Requirement: Please repeat exactly the lines below from the one containing "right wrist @" down to the one containing "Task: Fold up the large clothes", both included, and nothing else.

Records drawn from a dataset:
[Start of Attachment]

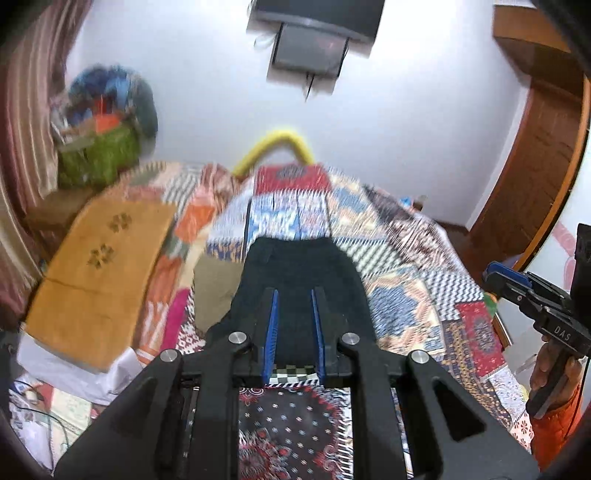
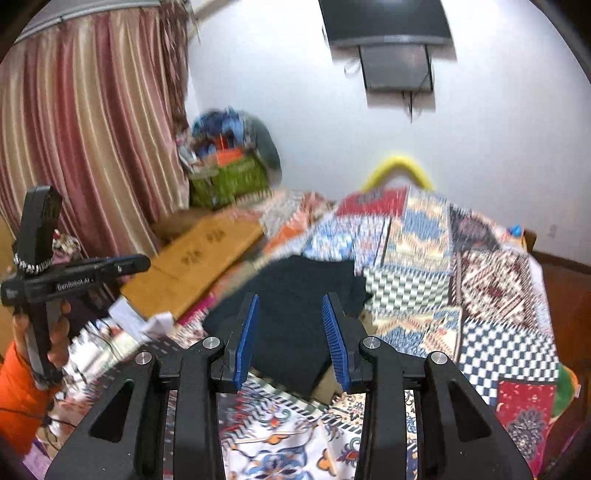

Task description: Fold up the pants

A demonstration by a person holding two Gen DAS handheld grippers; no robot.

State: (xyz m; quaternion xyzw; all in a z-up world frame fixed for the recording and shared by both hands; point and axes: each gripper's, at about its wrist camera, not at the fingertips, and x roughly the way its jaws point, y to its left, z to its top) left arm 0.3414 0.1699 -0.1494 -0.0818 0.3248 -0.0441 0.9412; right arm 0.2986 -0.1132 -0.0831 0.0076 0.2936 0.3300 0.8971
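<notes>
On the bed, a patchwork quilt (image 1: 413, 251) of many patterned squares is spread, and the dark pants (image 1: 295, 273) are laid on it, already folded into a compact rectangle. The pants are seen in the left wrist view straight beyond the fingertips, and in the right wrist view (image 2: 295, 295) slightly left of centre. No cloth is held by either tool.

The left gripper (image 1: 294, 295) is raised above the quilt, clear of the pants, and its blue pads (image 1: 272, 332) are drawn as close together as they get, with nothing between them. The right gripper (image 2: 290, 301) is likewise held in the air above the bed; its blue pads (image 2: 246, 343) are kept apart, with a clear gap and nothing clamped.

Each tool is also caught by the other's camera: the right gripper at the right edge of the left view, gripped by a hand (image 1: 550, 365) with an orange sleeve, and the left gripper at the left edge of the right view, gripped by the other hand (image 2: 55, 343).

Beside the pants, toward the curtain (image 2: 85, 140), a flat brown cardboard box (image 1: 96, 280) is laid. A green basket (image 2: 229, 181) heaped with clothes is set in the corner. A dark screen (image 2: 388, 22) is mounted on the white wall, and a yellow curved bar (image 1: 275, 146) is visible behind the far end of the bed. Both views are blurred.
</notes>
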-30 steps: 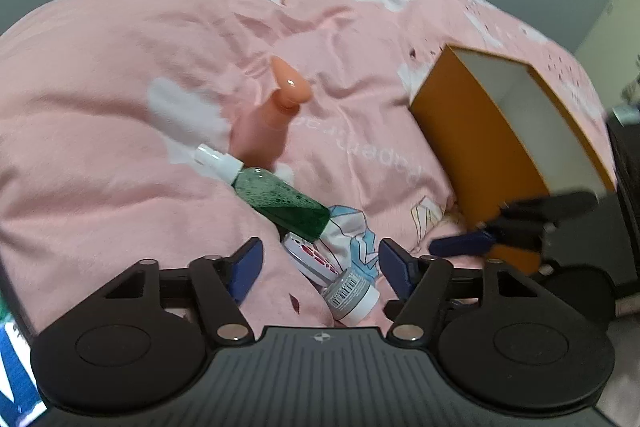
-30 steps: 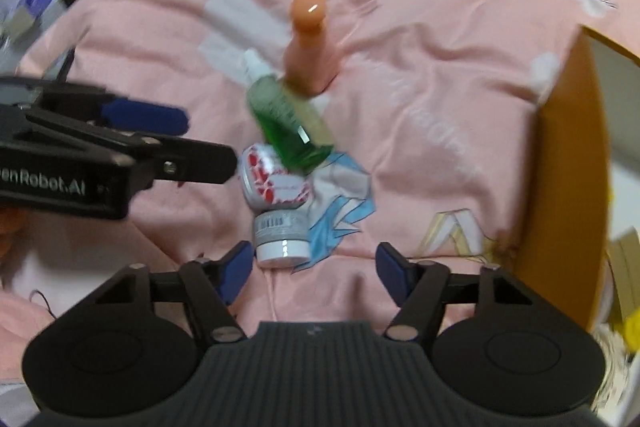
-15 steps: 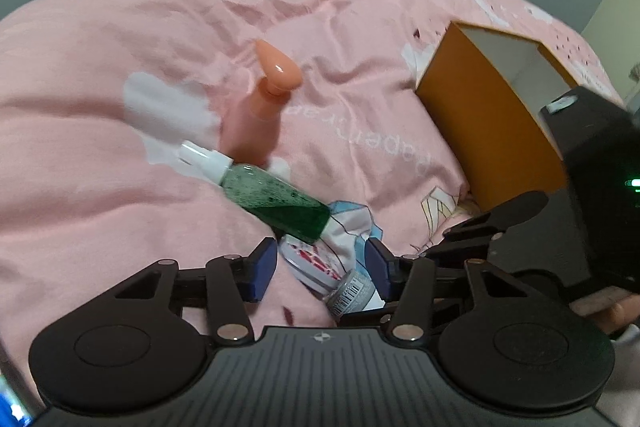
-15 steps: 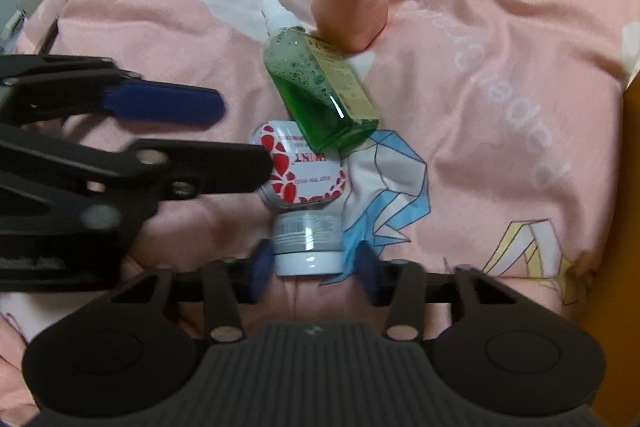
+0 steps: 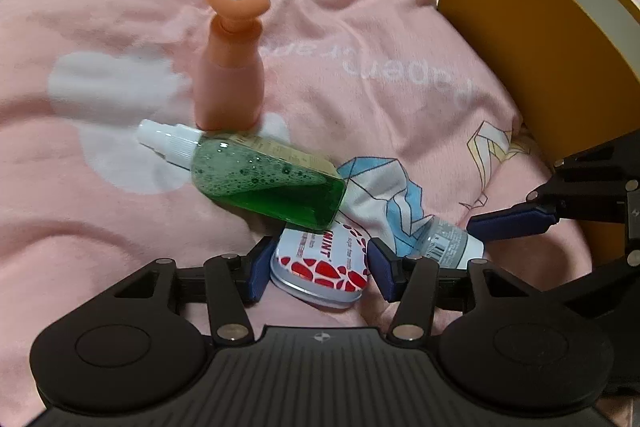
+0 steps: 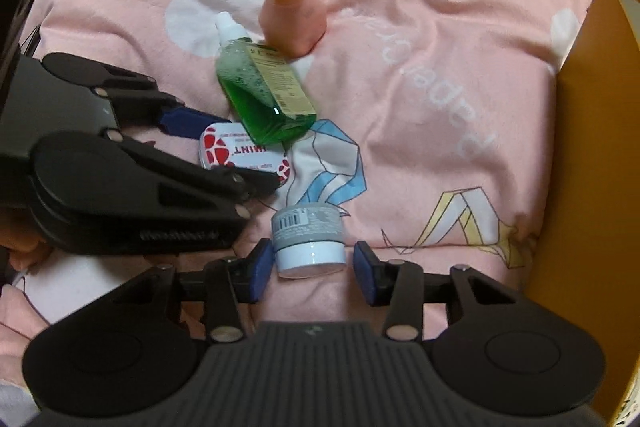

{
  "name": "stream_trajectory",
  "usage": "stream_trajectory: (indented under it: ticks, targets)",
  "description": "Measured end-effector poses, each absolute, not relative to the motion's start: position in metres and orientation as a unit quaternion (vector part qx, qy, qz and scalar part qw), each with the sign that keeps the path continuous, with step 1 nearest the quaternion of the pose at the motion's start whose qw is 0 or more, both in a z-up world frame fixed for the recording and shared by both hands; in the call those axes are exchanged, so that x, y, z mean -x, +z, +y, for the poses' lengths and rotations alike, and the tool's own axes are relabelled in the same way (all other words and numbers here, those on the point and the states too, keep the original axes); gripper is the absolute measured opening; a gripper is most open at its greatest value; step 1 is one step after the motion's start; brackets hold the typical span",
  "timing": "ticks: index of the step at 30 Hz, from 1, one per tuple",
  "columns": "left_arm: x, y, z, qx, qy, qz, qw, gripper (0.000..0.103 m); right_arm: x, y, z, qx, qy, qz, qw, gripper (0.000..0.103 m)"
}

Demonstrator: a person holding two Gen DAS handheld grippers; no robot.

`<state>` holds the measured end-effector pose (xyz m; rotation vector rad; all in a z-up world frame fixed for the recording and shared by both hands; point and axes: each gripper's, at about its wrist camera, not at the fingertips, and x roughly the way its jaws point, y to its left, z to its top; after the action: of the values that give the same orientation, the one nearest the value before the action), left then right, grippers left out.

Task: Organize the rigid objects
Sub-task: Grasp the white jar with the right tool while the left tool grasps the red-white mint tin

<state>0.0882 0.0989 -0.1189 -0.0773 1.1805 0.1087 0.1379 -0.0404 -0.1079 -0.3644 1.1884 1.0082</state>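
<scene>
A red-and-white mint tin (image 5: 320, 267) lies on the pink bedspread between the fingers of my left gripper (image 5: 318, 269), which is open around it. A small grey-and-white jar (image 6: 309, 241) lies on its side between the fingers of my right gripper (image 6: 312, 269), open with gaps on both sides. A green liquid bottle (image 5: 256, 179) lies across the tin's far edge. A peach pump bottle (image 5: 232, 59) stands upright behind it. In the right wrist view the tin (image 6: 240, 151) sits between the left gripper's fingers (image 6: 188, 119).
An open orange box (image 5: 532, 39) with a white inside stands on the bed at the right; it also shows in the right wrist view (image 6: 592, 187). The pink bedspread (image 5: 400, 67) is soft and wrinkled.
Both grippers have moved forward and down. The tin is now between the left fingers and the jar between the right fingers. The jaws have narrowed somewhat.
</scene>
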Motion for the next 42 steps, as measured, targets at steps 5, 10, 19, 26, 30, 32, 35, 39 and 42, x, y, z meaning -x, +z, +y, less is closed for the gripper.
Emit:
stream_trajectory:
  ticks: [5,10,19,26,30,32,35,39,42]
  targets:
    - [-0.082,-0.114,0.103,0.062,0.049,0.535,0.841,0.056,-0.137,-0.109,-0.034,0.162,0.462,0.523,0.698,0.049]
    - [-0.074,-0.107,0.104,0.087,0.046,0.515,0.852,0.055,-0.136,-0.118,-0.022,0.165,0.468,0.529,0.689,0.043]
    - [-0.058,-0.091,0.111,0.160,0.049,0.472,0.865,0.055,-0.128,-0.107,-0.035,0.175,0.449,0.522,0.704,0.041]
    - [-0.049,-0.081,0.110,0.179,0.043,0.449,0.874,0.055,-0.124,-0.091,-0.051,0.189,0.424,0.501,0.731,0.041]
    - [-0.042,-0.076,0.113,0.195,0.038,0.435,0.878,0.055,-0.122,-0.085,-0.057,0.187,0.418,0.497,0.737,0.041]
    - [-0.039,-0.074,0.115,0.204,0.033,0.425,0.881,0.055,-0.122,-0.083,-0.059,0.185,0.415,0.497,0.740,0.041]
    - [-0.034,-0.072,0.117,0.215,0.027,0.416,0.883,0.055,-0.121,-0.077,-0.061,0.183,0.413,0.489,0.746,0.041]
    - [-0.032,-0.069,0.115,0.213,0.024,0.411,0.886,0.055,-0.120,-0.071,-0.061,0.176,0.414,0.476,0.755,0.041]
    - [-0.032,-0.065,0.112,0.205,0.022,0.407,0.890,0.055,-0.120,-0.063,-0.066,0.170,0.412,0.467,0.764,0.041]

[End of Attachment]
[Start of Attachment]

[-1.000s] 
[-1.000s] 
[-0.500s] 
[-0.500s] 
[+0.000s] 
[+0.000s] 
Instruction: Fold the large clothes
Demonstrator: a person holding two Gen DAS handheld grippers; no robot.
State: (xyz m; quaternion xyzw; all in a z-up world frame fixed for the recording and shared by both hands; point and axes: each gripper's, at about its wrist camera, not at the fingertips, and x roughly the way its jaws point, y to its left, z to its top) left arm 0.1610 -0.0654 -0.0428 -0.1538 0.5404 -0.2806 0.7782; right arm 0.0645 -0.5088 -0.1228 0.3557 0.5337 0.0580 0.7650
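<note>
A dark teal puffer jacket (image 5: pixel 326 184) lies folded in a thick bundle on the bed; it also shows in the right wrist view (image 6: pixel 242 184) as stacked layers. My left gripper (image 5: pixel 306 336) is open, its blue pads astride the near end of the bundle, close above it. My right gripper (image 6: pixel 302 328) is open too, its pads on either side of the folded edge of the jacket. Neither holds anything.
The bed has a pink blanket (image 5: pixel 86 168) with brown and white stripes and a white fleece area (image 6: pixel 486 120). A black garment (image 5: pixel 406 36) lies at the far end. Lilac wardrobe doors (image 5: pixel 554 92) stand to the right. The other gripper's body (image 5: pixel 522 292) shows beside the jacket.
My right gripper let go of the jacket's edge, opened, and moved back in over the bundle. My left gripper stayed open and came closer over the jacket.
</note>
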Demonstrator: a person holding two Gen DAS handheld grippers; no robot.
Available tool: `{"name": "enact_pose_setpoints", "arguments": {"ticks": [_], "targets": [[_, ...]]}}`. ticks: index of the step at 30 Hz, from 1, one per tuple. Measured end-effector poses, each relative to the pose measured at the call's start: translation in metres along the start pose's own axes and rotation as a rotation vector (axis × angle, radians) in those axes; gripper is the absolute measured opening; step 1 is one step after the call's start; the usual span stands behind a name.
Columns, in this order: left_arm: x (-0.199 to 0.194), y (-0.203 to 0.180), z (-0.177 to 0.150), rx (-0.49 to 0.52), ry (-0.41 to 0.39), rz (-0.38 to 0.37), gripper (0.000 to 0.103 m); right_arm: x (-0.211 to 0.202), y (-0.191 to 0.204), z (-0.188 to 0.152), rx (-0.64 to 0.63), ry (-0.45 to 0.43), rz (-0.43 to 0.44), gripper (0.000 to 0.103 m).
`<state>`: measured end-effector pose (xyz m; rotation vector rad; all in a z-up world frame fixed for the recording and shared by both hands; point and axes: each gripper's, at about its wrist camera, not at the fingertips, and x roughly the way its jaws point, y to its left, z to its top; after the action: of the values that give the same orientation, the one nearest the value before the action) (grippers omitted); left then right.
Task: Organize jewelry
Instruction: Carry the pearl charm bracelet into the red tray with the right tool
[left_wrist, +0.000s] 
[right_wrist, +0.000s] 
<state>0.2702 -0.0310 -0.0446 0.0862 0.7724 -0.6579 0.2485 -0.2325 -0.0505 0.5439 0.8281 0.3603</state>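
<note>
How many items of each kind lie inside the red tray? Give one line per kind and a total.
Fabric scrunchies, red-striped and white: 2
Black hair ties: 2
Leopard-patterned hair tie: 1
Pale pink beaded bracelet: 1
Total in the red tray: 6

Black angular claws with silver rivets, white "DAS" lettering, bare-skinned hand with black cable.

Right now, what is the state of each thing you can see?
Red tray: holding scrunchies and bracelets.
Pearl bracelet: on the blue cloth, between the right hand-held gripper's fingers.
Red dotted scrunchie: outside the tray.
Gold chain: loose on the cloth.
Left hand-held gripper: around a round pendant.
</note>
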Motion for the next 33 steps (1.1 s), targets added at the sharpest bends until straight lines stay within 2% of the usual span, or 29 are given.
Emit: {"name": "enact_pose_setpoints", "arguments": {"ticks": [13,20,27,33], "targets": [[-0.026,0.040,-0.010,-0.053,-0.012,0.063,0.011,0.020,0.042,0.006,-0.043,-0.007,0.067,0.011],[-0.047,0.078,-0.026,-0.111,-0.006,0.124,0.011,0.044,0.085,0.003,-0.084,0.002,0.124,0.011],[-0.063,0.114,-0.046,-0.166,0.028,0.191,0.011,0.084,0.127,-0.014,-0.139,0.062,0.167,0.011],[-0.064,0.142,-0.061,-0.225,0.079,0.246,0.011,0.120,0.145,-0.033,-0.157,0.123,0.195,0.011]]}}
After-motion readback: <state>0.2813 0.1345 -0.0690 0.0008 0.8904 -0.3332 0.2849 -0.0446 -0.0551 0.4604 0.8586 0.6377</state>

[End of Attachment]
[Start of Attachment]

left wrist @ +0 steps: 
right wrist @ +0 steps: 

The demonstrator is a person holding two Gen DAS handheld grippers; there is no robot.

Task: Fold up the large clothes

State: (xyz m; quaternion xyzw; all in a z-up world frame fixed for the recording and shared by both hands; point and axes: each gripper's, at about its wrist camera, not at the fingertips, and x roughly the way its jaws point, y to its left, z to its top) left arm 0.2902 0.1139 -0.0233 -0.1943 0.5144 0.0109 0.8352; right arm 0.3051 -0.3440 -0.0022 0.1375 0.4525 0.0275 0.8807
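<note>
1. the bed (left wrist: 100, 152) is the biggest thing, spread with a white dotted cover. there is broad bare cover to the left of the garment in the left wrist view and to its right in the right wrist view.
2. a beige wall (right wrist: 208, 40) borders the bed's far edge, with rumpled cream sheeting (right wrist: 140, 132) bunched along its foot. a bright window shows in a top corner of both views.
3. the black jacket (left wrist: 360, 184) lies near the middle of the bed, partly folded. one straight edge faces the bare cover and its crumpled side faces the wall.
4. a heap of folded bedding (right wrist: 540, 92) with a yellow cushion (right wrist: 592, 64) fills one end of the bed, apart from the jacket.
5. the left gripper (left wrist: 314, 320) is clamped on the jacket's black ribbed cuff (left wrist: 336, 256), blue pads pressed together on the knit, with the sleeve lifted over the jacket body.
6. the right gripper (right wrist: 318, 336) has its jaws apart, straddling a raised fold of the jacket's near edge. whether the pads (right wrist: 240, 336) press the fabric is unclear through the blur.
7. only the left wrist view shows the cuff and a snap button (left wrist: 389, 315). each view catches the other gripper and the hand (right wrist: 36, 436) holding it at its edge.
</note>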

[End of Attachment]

Exercise output:
right wrist @ +0 steps: 

The demonstrator is a person holding two Gen DAS handheld grippers; there is no robot.

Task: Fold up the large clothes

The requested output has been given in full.